Die Eisenbahnstraße hat eine lange Tradition; zu DDR-Zeiten in Ernst-Thälmann-Straße umbenannt, war sie Arbeiterquartier, verlor nach der Wiedervereinigung durch Deindustrialisierung und massiven Leerstand ihre zentrale Bedeutung, um sich seit Ende der 1990er Jahre zu einem migrantischen Anlaufpunkt zu wandeln.
Heute steigen die Einwohnerzahlen rapide und neben Migrant*innen und Alteingesessenen leben hier viele Studierende und junge Kreativschaffende. Gleichzeitig ist sie immer wieder Schauplatz mitunter blutiger Auseinandersetzungen, was zum Errichten einer Waffenverbotszone geführt hat. Kulturelle Vielfalt und soziale Verdrängung finden parallel statt, während eine polarisierende mediale Debatte rund um Migration, Kriminalität und städtische Identität das Bild nach außen prägen.
Die fotografische Arbeit bricht mit dem medialen Bild der Eisenbahnstraße.
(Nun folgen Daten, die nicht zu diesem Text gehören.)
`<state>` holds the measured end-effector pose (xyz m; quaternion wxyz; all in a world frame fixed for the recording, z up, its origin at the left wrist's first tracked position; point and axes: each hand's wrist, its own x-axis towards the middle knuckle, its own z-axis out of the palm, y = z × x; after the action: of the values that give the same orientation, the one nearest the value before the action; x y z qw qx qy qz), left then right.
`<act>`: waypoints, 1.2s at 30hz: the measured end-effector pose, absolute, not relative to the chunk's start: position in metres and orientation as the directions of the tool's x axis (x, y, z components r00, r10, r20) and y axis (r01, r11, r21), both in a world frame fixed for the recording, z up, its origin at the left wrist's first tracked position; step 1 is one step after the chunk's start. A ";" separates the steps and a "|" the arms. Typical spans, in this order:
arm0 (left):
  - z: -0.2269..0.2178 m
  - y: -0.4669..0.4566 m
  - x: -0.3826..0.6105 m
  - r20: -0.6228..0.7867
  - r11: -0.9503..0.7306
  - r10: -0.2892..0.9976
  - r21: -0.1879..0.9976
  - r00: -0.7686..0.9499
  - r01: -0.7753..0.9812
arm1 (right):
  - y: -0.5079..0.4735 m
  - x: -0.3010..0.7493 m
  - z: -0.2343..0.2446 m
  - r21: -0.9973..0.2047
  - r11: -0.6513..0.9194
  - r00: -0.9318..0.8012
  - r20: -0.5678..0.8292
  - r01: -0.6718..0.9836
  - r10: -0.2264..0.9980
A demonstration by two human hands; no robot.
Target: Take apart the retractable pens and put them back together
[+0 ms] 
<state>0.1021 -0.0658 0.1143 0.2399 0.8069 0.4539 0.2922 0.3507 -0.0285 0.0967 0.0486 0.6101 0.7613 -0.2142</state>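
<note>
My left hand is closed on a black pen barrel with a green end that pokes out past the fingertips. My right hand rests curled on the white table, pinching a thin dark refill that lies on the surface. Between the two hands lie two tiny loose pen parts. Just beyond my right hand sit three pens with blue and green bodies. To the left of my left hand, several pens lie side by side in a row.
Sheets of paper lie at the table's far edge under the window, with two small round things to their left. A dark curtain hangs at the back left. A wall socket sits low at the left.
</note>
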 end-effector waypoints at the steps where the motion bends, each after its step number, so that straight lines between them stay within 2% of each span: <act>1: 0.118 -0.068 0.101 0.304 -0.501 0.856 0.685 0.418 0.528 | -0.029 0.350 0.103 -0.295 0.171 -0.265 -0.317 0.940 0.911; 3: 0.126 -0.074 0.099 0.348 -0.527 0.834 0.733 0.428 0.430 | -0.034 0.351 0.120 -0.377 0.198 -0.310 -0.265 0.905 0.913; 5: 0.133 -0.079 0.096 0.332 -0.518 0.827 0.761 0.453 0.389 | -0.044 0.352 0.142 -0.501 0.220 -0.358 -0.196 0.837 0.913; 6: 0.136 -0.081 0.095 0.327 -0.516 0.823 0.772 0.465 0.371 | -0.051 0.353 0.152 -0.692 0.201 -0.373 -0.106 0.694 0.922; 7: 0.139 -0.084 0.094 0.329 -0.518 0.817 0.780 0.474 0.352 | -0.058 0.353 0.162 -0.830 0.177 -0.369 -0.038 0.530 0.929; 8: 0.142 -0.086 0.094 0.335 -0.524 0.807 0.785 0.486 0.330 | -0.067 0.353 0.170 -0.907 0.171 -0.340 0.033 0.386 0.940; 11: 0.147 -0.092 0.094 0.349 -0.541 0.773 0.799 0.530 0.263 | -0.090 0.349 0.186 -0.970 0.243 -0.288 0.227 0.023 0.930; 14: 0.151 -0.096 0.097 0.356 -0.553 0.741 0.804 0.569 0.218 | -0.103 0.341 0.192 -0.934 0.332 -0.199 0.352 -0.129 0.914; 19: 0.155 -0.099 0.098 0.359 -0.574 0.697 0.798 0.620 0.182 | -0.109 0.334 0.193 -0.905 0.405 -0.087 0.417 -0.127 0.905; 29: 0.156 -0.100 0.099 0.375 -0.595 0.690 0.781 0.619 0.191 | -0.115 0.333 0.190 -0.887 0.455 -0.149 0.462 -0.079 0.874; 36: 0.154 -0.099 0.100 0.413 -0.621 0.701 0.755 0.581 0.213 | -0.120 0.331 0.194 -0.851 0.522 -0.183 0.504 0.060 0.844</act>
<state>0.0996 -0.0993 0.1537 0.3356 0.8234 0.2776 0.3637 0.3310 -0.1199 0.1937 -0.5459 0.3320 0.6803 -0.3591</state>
Der Fokus liegt bewusst nicht auf der lauten Hauptstraße, sondern konzentriert sich auf ruhige, bisweilen absurd anmutende Szenen, in denen die Widersprüche des Stadtteils sichtbar werden. Details und ruhige Portraits visualisieren die soziale und räumliche Entwicklung im Wandel und stellen dabei die Frage, wessen Geschichte im öffentlichen Bild eines Stadtteils sichtbar wird und wessen nicht.